Analyse CVE-2025-30406
Le 8 avril 2025, l’Agence de cybersécurité et de sécurité des infrastructures des États-Unis (CISA) a ajouté CVE-2025-30406 à son catalogue de vulnérabilités exploitées connues, confirmant une exploitation en cours dans la nature. Observée pour la première fois en tant que zero-day en mars 2025, la nature exacte et l’ampleur des attaques restent incertaines. La vulnérabilité a été initialement découverte dans le logiciel CentreStack de Gladinet et résolue dans la version 16.4.10315.56368, publiée le 3 avril 2025. Cependant, de nouvelles découvertes de Huntress confirment que la faille affecte également Triofox, un autre produit Gladinet, jusqu’à la version 16.4.10317.56372 — élargissant ainsi considérablement la surface d’attaque.

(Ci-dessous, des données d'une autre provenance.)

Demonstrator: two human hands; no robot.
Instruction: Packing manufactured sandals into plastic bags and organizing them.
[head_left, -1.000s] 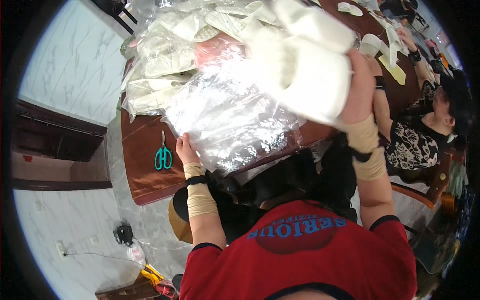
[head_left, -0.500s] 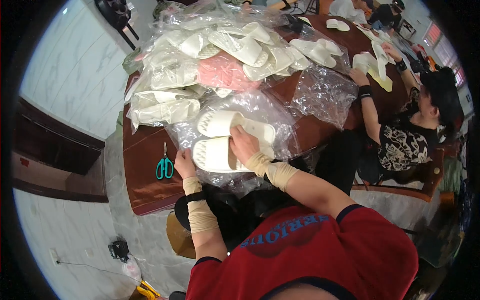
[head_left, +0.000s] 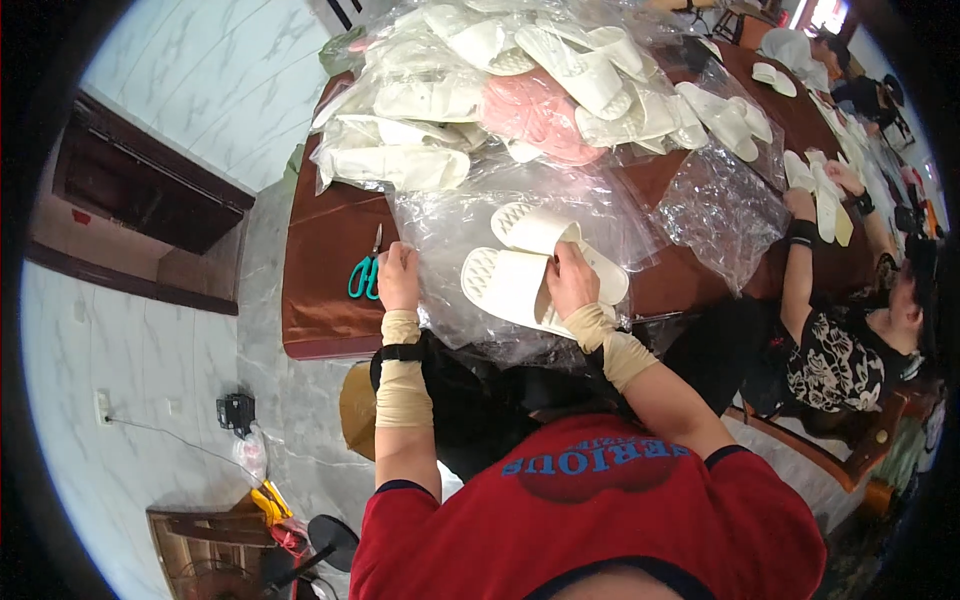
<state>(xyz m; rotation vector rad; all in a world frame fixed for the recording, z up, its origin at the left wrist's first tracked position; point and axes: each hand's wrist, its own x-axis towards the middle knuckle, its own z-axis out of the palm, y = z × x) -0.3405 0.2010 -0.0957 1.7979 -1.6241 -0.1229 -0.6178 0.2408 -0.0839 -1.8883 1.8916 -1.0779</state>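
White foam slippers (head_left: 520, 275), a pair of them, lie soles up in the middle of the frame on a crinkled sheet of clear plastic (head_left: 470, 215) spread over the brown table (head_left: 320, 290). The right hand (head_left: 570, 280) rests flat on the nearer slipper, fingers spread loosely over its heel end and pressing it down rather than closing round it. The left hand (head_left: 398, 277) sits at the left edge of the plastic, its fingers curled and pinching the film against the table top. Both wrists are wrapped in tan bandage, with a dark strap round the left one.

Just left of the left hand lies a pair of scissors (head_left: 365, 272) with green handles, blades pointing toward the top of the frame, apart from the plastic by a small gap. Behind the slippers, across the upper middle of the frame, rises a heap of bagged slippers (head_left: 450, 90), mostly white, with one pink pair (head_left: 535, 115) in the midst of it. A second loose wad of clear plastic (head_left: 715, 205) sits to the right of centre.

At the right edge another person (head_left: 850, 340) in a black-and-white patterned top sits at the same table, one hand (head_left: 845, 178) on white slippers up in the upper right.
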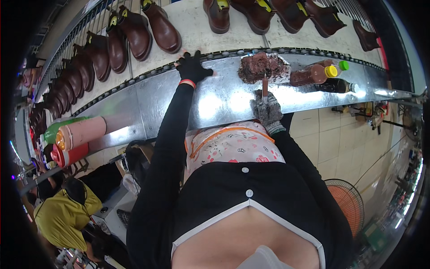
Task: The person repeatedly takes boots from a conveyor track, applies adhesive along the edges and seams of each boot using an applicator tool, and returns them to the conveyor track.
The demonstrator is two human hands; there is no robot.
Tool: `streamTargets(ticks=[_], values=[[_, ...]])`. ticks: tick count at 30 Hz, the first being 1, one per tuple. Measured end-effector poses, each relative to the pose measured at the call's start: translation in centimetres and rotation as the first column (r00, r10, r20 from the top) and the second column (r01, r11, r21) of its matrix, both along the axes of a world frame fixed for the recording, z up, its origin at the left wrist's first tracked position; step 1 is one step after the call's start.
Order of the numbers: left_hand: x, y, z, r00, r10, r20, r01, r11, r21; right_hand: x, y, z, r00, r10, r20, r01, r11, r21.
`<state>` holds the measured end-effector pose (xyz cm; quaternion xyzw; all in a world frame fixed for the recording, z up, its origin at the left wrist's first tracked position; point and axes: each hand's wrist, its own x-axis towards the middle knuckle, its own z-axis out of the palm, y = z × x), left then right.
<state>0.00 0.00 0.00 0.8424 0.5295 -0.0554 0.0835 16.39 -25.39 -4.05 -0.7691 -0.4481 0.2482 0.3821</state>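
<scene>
Brown-smeared wad (260,65) neared by gripped tool (264,86)

The narrow brown tool was gripped in the right hand (268,110), gloved in soiled grey knit, above the metal ledge (174,112), with the wad just beyond it. The left hand (192,68), black-gloved, was spread open, nothing held, at the conveyor chain (219,55), near a brown boot (165,29). Bare fingertips could be pinched there if the chain were running; the boot might be smudged by the soiled glove, and the capped bottles (309,75) knocked by a wide rightward swing.

a slim, straight reddish-brown stick (265,86), blunt at its visible end, is held in the right hand (268,110), pointing forward over the shiny tabletop (224,96).
</scene>
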Motion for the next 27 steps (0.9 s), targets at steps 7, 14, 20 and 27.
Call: streamTargets(ticks=[7, 14, 20, 27], values=[[-3.5, 1.3, -2.2, 0.893, -0.046, 0.447, -0.144, 0.913, 0.382, -0.3, -0.3, -1.9, 0.662, -0.103, -0.743, 0.208, 0.977, 0.05], [-4.8, -1.9, -1.3, 0.863, -0.084, 0.498, 0.127, 0.991, -0.052, -0.5, -0.2, -0.5, 0.999, -0.007, 0.044, 0.0, 0.985, 0.172], [-4.7, -1.6, -3.4, 0.874, -0.217, 0.435, 0.083, 0.948, 0.306, -0.6, 0.1, 0.4, 0.999, -0.006, 0.042, 0.001, 0.994, 0.111], [-4.9, 11.5, -1.5, 0.615, 0.015, 0.788, -0.485, 0.795, 0.364, -0.3, -0.1, -0.3, 0.993, 0.028, 0.112, -0.036, 0.997, 0.075]])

Au moins sept organisations ont déjà été victimes de CVE-2025-30406, les premiers signes d’intrusion remontant au 11 avril 2025. Les acteurs de la menace n’ont pas perdu de temps, exploitant la vulnérabilité pour déployer des scripts PowerShell encodés qui téléchargent et utilisent des DLL malveillantes. L’activité post-compromission comprend le mouvement latéral à travers les réseaux et l’installation de MeshCentral pour un accès à distance persistant. Les enquêteurs ont également observé l’utilisation d’outils Impacket via PowerShell pour effectuer un inventaire système et déposer des charges utiles MeshAgent. Bien que les tactiques deviennent plus claires, l’étendue complète et les objectifs ultimes de ces campagnes restent enveloppés d’incertitude.
CVE-2025-30406 a un score CVSS critique de 9,0 et provient d’une gestion défectueuse des clés cryptographiques dans les applications web de Gladinet. Plus précisément, le logiciel repose sur des values machineKey codées en dur ou mal sécurisées dans le web.config de l’IIS, qui sont censées protéger les données ASP.NET ViewState. Si un attaquant est capable d’accéder ou de deviner ces clés, il peut créer des charges utiles ViewState malveillantes qui échappent aux vérifications d’intégrité. Dans certaines configurations, cela ouvre la porte à des attaques de désérialisation, pouvant potentiellement entraîner une exécution de code à distance sur le serveur.
Étant donné l’exploitation active et la nature critique de cette vulnérabilité, tous les utilisateurs sont fortement conseillés de mettre à jour leurs installations Gladinet CentreStack et Triofox vers les dernières versions disponibles. Suivre les conseils du fournisseur décrits dans l’ avis officiel est essentiel pour réduire l’exposition et renforcer les défenses contre les attaques potentielles. Les organisations s’efforçant d’optimiser les risques de leur posture de cybersécurité peuvent s’appuyer sur la plateforme SOC Prime pour une défense cybernétique collective permettant d’identifier en temps opportun les tentatives d’exploitation de CVE et de déjouer de manière proactive les cyberattaques de toute ampleur et sophistication.